This week I caught the attention of BBC dragon Theo Paphitis’s with this #SBS tweet.
— Georgina El Morshdy (@GemWriting) May 13, 2012
Winning #SBS has been brilliant.
I’ve got the SBS badge on my website, a profile on Theo’s new SBS website, I’ve gained around 200 followers and had more hits than usual on my website.
Here are some tips if you’re entering #sbs
- Tweet @TheoPaphitis about your business on Sunday night between 5-7:30 pm – remembering to include the #SBS.
- Read the winning tweets to see what catches Theo Paphitis’ attention.
- Aim to capture the essence of your business and write something that will stand out.
- Don’t give up! I know a lot of #SBS winners (including me) who entered for many months until they were chosen.
- And if you want to gain PR exposure from a winning tweet, ensure your tweet presents you and your business in a good light!
After winning #SBS, I got the opportunity to gain coverage for Gem Writing in the local media.
How to maximise your PR story
Marketing your business on a micro business budget can be a challenge.
Fortunately there are cost effective ways like Twitter and face-to-face networking to get your word out.
However, the publicity gained through media appearances can be invaluable. That’s because your story has been written by a journalist, and not you. In this way, PR is often more effective than paid advertising at helping you reach and gain the attention of your target market.
How to secure PR coverage:
1. Write a press release
A good press release has a headline that hooks, an inverted pyramid structure that leads with the most important information first, and quotes from a named person to give substance. I also added essential information about my business and listed some key projects I’ve done as well as adding my contact details.
I then took a photo of me with my winning tweet and sent off with my press release.
PR Lesson 1: Pictures are good for journalists but also your business. Having a picture published with your story makes it visually interesting and can help customers recognise you. When sending your image, remember to include a descriptive caption.
2. Contact the local media
My #sbs win was a local story so I searched the local paper’s website to track down a contact number for the news desk. I phoned the business editor and related my #sbs story, ensuring I focused on the most interesting bits first. I mentioning Theo, asked if they’d heard of #SBS, explained how the competition worked, told them I’d won and then explained what it meant to me.
Needless to say, the involvement of such a high profile businessman in my story was an attractive angle and as a result I’m expecting my story to appear in the Plymouth Herald any day.
Update: My story was published online at This Is Plymouth and in print on p.2 of the business section of The Plymouth Herald on Wednesday 23rd May. You can read it here.
PR lesson 2: Find the most newsworthy angle of your story and lead with that. If it’s not interesting and it’s not news – don’t bother!
PR Lesson 3: Journalists are incredibly busy so it’s worth trying to speak with them before sending your press release.
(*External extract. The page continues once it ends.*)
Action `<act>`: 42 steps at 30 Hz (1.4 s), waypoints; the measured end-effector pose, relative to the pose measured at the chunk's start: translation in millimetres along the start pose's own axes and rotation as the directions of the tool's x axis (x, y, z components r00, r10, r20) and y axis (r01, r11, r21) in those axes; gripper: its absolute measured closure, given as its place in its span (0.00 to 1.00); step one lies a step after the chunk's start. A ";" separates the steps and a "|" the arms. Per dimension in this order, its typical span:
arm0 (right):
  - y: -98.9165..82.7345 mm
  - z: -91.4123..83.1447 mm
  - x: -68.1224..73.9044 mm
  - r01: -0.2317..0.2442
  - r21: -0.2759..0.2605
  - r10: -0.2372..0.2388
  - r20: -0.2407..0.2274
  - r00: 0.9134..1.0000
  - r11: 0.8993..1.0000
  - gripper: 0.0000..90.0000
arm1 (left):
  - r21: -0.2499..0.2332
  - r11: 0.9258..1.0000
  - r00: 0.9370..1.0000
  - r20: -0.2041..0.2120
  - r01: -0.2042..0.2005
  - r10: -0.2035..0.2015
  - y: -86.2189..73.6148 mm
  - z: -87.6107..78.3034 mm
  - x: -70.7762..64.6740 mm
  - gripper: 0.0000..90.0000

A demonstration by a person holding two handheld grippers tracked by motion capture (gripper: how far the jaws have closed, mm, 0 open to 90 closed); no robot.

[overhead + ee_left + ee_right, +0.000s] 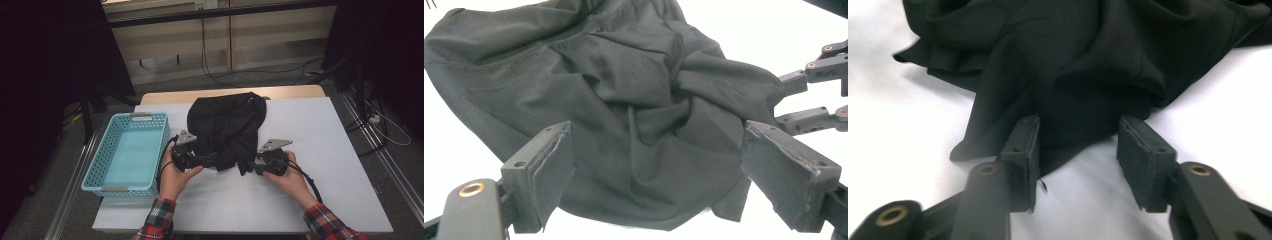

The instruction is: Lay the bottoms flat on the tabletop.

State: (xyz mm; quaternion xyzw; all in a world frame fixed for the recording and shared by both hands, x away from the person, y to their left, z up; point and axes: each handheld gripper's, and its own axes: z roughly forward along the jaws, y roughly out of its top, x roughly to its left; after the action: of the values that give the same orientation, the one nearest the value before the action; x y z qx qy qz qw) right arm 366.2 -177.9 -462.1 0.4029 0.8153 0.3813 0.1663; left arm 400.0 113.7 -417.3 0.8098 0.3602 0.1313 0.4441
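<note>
White tabletop [320,150] beneath, I see the limp, crumpled black cloth garment [227,122] just beside the turquoise plastic basket [107,172], soft and slippery, so my left gripper [651,165] and right gripper [1078,150], both gaping unclamped, should pinch its near hem.

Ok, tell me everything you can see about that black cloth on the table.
The black cloth is a thin, matte, garment-like fabric with stitched seams, lying crumpled in a rounded heap on the white table, right of the blue basket. Its near edge lies between the open jaws of the left tool and right tool.
</note>
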 end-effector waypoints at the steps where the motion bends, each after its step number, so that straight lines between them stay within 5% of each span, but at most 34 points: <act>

That way you can gauge their reaction, and also ensure your press release is picked up when you email it through.
3. Think big!
Feeling spurred on by my success at the Herald I targeted the BBC Devon newsfeed. Again I found a contact number and spoke with the news desk. I had a very long conversation with the editor and answered lots of his questions. I felt hope when he said “congratulations”, and then disappointed when he followed up with “but I don’t think the story is quite right for our audience”. A little surprised I asked “Oh, isn’t this BBC Devon” to which he told me I was actually speaking to the main news desk at BBC Online (the big international office). Eek!
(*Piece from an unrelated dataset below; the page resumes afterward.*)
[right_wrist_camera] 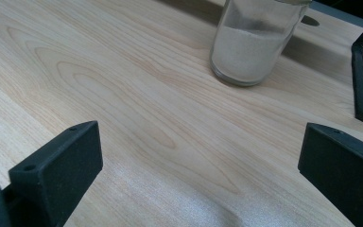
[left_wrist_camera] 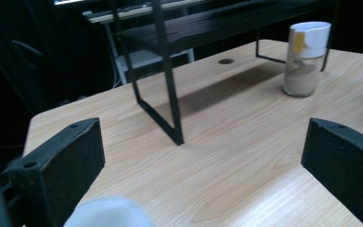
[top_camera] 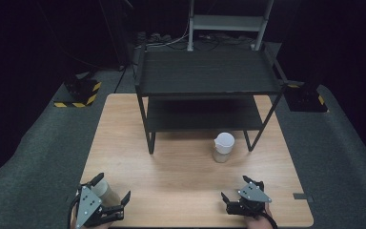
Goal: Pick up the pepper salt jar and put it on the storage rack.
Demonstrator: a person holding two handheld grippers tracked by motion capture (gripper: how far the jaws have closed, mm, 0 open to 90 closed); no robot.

PR Lesson 4: Think big! OK so I was a tad embarrassed when I realised who I was speaking with, but the lesson here is people are nice, regardless of their position. So talk to the people you meet about your business because you don’t know where it may lead.
4. Get on the radio
BBC online transferred me to BBC Radio Devon. I was invited to speak on the Radio Devon show – Good Morning Plymouth the next day.
Here I am with the lovely Gordon Sparks after my 6-minute interview.
It was my first radio experience, and yes I was nervous but I’d most certainly do it again.
PR lesson 5: Grab every PR opportunity that comes along. Talking about your business on the radio or TV is a great way to be seen as an authority and raise your profile. Even if it takes you out of your comfort zone. In fact, the actual experience is likely to be more fun than you imagined.
5. Get your mementos 🙂
Winning #SBS was a highlight for me and I couldn’t wait to celebrate by ordering a personalised mug from the fantastic Barry at LF Designs.
I was so impressed with the quality of my mug and the standard of service. I would definitely use Barry again and cannot recommend him enough.
I’ve had a fantastic week in the #SBS spotlight, but I’ve also learned something about the importance of PR and how to get it working for you.